Dentro del espíritu de la Unidad Nacional y diálogo constructivo del Presidente Santos, se crea la Mesa de la Justicia, con la participación de las Cortes, académicos, juristas y representantes de los partidos políticos, para lograr la aprobación de la Reforma en la presente legislatura.
En primer término, celebramos la iniciativa del Gobierno pasado y del actual de volver a la separación de los Ministerios de Justicia y del Interior, ya que ambas funciones no son compatibles. Cada una necesita dedicación exclusiva del respectivo Ministro, dada la complejidad de los asuntos de cada cartera. En segundo lugar, resaltamos las ideas centrales sobre las cuales gira el proyecto: regulación de la administración de la Rama; ejercicio de las funciones jurisdiccionales; seguridad jurídica; reforma a la tutela; derechos de las víctimas; y profesionalización judicial.
Sin embargo, queremos hacer énfasis en que la Reforma no sólo debe referirse a asuntos que conciernan a la estructura, funciones y periodos de la cúpula de la Rama, es decir, a sus aspectos burocráticos, sino a lo que los colombianos están demandando con urgencia: una justicia fuerte y eficaz que combata la morosidad y la congestión judicial, y que tenga los suficientes recursos humanos, técnicos y presupuestales.
Creemos acertado sustituir el Consejo Superior de la Judicatura por el Consejo Superior Judicial, con funciones técnicas y de administración, a semejanza de la Junta Directiva del Banco de la República. Pero nos parece inconveniente que los magistrados de las Cortes se juzguen entre sí, ya que podría dar lugar a una incorrecta "solidaridad de cuerpo".

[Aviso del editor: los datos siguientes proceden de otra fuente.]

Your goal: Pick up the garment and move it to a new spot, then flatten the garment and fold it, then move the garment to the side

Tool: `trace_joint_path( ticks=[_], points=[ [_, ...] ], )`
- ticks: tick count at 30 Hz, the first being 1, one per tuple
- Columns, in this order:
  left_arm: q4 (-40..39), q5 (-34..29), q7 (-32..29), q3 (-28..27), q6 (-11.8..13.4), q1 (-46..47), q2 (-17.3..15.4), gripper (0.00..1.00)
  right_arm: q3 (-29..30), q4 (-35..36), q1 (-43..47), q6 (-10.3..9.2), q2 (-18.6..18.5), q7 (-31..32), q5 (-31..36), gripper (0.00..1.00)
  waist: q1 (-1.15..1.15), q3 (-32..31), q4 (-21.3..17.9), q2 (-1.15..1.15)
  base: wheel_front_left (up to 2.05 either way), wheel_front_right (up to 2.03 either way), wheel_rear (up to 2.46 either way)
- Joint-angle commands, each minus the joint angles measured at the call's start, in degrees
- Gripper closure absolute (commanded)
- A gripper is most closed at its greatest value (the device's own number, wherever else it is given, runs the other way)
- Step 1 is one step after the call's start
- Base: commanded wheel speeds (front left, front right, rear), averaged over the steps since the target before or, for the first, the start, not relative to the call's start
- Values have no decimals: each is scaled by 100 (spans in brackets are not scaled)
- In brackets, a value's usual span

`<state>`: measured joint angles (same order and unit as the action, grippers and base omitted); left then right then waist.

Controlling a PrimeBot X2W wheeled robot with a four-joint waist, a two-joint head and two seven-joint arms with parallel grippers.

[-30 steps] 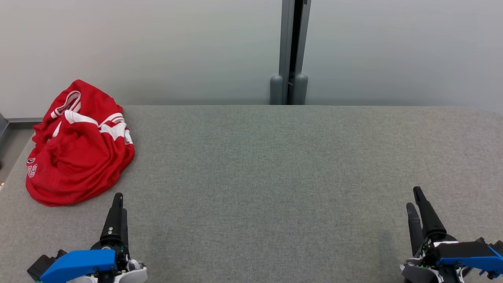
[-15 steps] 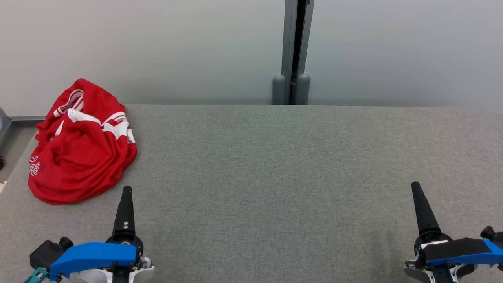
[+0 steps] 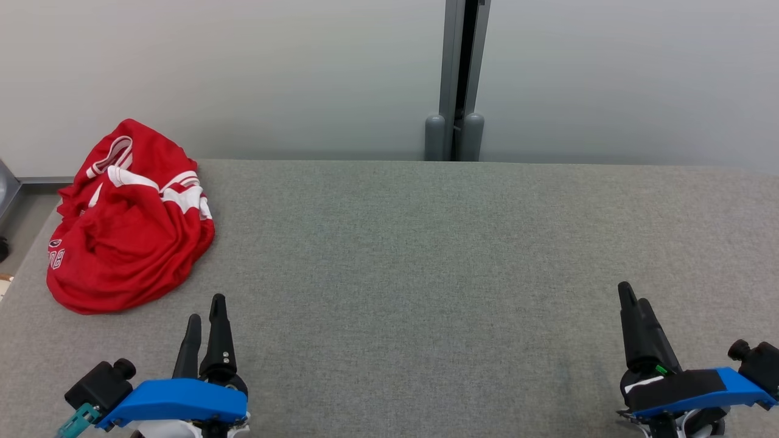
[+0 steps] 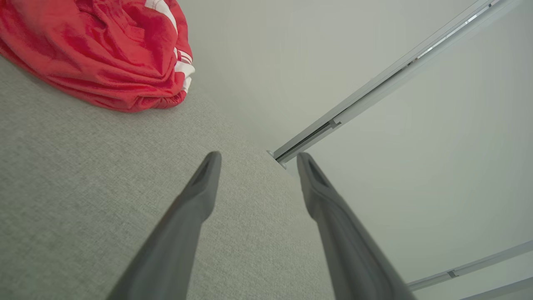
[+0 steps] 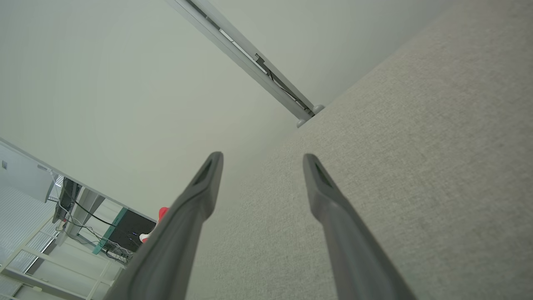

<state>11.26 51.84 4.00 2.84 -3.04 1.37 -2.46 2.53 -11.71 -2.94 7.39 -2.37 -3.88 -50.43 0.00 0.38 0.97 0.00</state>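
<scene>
Rolled slightly, left hand [image 3: 206,307] and right hand [image 3: 633,295] gape empty; the crumpled garment [image 3: 128,225] lies untouched, every step remaining.

The garment [image 3: 128,231] lies bunched, so its folds hide its cut and most of the white print at its left hem, which is unreadable. The left wrist view crops it at the top and left edges; in the right wrist view a small red-and-white scrap peeks beside 1 finger [image 5: 200,196]. The head view's bottom edge cuts off the left gripper [image 3: 206,308] and right gripper [image 3: 632,295] at their blue housings, and the right one's 2 fingers overlap, hiding the gap between its jaws. The worktop [image 3: 426,243] runs out at the bottom and right edges. A dark thing [image 3: 3,249] at the left edge is too cropped to name
</scene>
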Motion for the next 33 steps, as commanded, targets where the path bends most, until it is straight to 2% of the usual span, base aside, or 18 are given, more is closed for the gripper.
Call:
trace_joint_path(
  ticks=[1,15,33],
  points=[
    [-47,-238,61,43,26,49,-42,0,-19,56,19,9,-38,-70,229,0,0,0,3,0,0,0,0],
    [149,-1296,293,208,80,-12,-45,0,-144,-170,16,10,-45,-302,1339,0,0,-1,35,0,0,0,0],
    [539,-2252,569,420,122,-43,-48,0,-316,-460,7,12,-54,-579,2717,0,0,-2,68,0,0,0,0]
  ],
)
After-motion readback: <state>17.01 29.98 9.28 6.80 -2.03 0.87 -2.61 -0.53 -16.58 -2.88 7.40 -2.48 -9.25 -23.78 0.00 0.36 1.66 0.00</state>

Celebramos la regulación de la tutela para evitar su abuso y el llamado "choque de trenes". Se crea un sistema de competencias que respete las jerarquías orgánicas, es decir, que las decisiones tomadas en las Cortes tengan una sola instancia ante su respectiva Sala Plena. Además, con el fin de impedir las acciones temerarias, se exige que se tramiten mediante abogado.

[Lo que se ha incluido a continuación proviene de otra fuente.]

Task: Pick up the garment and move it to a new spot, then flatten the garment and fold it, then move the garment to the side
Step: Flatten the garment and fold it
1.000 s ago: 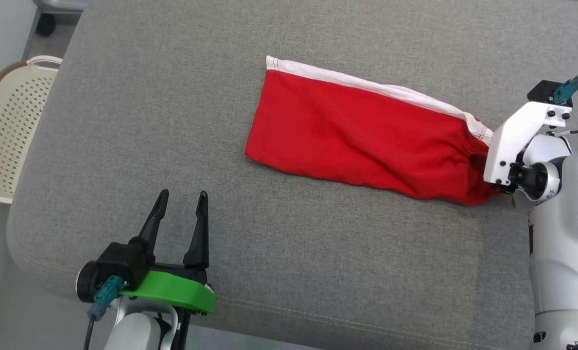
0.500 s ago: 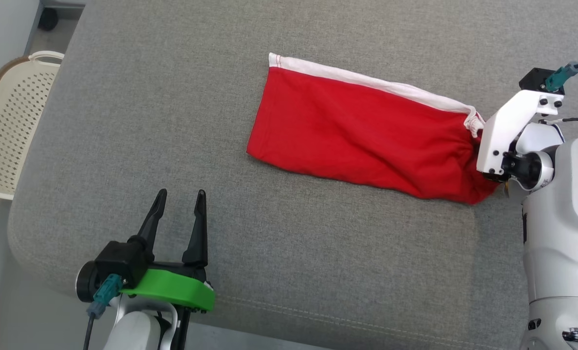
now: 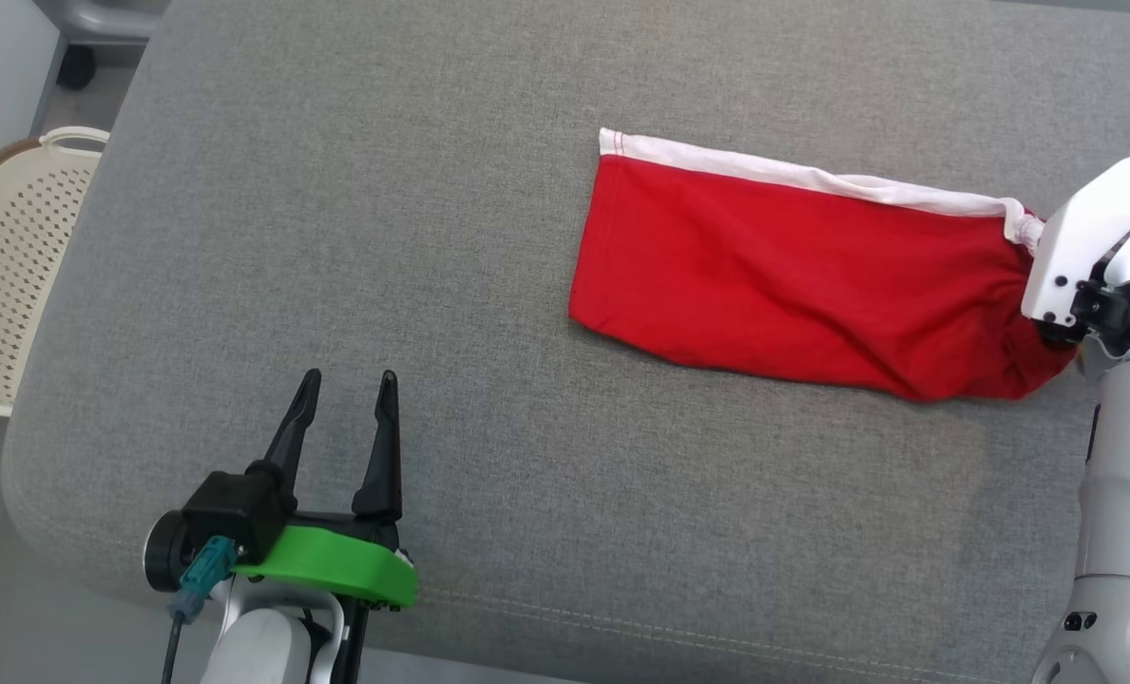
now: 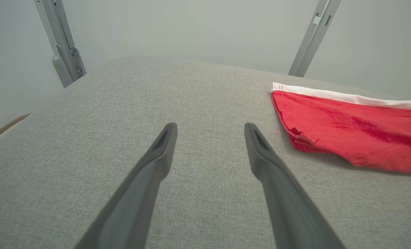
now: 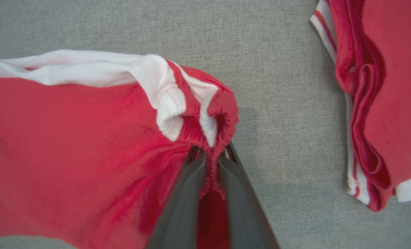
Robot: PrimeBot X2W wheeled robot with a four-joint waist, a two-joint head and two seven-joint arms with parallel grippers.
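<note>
Red garment (image 3: 793, 285), its gathered end pinched tight in my right gripper (image 5: 210, 154); my left gripper (image 3: 349, 380) hangs spread above grey upholstery (image 3: 384, 209).

- bright, even light from overhead, soft across the grey cushion (image 3: 431, 237)
- shadows are faint: a thin dark rim under the near edge of the red garment (image 3: 793, 285), a pale smudge beside its bunched end in the right wrist view
- head view crisp throughout
- left wrist view bows at its borders, the grey posts (image 4: 311, 38) leaning outward; the left gripper (image 4: 210, 129) near the lens looks soft
- right wrist view slightly smeared, reds oversaturated
</note>
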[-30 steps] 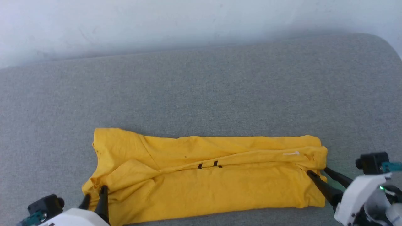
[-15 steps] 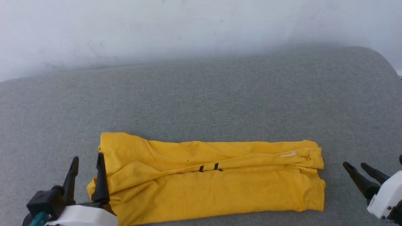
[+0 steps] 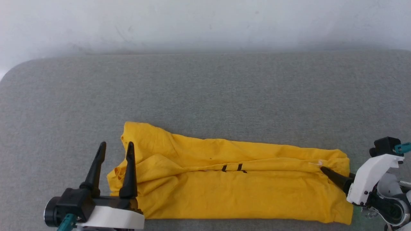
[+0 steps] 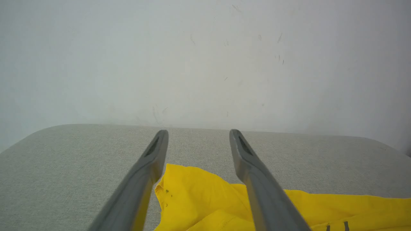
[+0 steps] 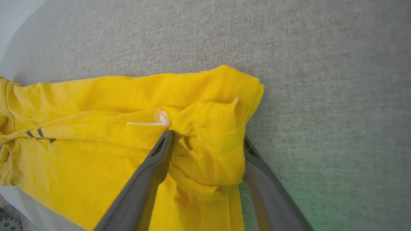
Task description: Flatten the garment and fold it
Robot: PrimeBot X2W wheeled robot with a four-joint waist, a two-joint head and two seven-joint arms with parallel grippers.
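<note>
The garment [image 3: 224, 192], a bright yellow T-shirt, lies as a long folded strip across the near part of the grey surface, with two short black marks along its middle seam. My left gripper [image 3: 116, 147] stands open at its left end with nothing between the fingers. In the left wrist view the garment [image 4: 192, 195] lies below the fingers. My right gripper [image 3: 335, 171] is open at the right end. In the right wrist view one finger [image 5: 160, 157] rests on the garment [image 5: 80, 96], the other lies past its edge, and bunched cloth sits between.
The grey padded surface [image 3: 205, 89] stretches wide beyond the garment. A white wall [image 3: 205, 22] runs along its far edge. The surface's far left corner [image 3: 19, 67] is rounded.
The head view has shifted. My left gripper opened and came off the garment's left end. My right gripper drew back from the right end, then returned to straddle it.
</note>
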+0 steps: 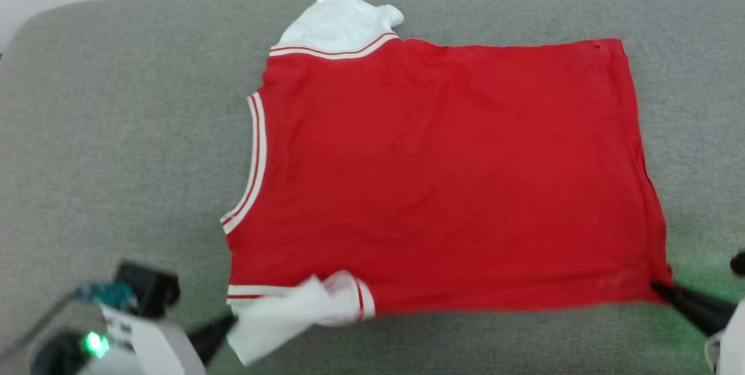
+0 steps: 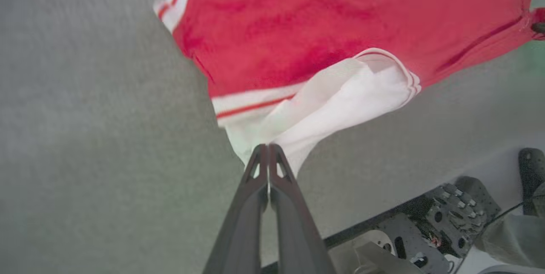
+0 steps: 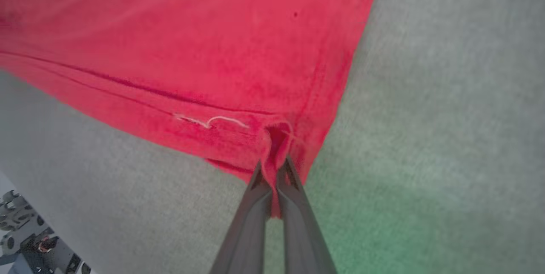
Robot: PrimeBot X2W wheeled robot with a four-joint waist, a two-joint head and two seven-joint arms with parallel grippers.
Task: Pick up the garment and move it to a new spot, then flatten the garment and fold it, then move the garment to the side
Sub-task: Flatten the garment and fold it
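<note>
Your left fingers (image 1: 224,327) (image 2: 268,150) are pressed together on the loose tip of the near white sleeve (image 1: 279,317). Your right fingers (image 1: 660,289) (image 3: 274,167) are pinching a small pucker of red cloth at the near corner of the hem (image 1: 637,130). Both pairs sit on the edge closest to you, well apart, one at each end.

From there the shirt (image 1: 442,171) (image 2: 340,18) (image 3: 170,31) lies entirely away from the fingers, spread up the head view over the grey padded bench (image 1: 116,130). Its long axis runs side to side between your two grips. The collar (image 1: 256,154) points to your left and the hem to your right. The plain red side is up, and no lettering shows.

The body looks nearly flat. The near sleeve is bunched and doubled over by your left fingers, and the far sleeve (image 1: 337,23) is crumpled beyond the shoulder.

Each arm has its own end, so neither needs to reach across. With both grips on the near edge, the likely next move is to carry that edge away from you along the whole length. Keep the two ends level, or the fold will slant.
</note>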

Un aspecto llamativo del proyecto es el reconocimiento a las víctimas de la violencia, ya que se las considera como un nuevo actor del proceso judicial, a la par con la Fiscalía y la Defensa. Es un significativo progreso en materia de garantías y un resarcimiento para quienes han sufrido tanto en Colombia.
Otro avance es el establecimiento de inhabilidades para evitar que los ex magistrados, en un futuro, invoquen sus fallos al hacer proselitismo, o los que aún estén en ejercicio se comprometan en causas de postulaciones electorales. "El poder Judicial no puede estar expuesto a los intereses de la política partidista", dijo el Presidente Santos. Pero no quisiéramos pensar que la ampliación del período de los magistrados a 12 años, y la edad de retiro forzoso a los 70, sean la "zanahoria" para lograr la aprobación de la Reforma.
Finalmente, el Presidente Santos hizo gala de su interlocución con las Cortes y le formuló un llamado respetuoso a la Suprema para que, por fin, elija al Fiscal General. El balón quedó en manos de la Alta Corporación.